• **Assigned task**
Set the pictures aside and write down, exactly as they appear, the lines from the one containing "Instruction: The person" through the end of the material.

:: Data block ::

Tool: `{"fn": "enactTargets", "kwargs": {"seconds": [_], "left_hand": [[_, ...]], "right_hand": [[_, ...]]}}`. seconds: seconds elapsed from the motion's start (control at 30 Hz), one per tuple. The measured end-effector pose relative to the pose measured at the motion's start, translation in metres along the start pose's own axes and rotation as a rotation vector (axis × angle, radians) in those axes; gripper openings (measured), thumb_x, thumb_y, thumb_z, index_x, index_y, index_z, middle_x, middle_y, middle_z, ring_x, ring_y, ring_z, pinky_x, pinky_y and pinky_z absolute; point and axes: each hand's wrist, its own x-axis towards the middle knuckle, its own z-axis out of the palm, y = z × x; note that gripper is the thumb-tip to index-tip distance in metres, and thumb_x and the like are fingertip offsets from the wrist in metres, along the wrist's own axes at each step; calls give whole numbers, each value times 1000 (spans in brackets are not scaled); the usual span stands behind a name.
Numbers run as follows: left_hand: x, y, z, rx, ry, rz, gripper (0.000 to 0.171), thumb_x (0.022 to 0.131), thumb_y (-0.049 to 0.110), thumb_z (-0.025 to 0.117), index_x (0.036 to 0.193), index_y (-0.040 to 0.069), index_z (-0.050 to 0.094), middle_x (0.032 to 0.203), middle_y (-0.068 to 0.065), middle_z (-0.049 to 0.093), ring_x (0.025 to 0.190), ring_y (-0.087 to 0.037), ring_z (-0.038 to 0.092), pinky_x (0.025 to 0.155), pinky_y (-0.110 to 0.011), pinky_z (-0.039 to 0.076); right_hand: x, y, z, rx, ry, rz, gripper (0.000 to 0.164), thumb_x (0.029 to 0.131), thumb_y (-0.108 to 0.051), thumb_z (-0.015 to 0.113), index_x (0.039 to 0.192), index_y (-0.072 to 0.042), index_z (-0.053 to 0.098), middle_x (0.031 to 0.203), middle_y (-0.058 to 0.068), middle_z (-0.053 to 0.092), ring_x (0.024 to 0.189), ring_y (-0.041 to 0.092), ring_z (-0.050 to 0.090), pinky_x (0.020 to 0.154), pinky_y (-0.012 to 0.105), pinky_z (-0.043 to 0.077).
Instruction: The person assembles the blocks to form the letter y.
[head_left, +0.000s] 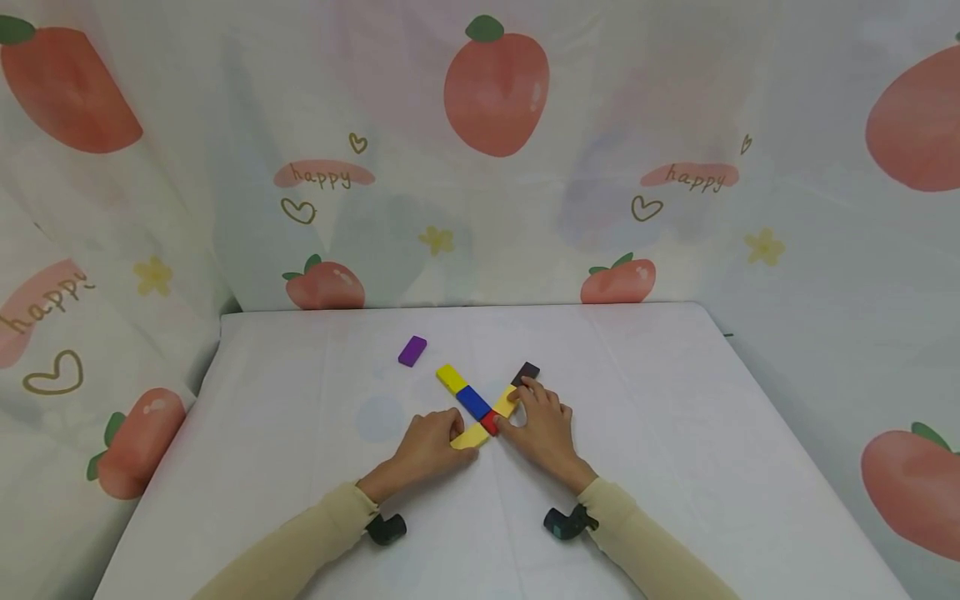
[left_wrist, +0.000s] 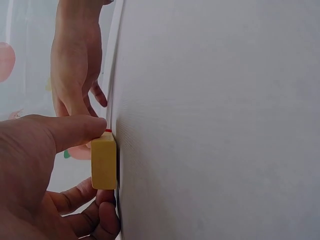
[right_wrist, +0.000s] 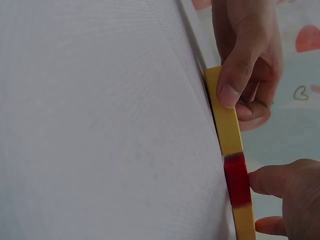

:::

• **Solution to the problem**
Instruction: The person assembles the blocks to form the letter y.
[head_left, +0.000s] 
[left_wrist, +0.000s] 
[right_wrist, +0.000s] 

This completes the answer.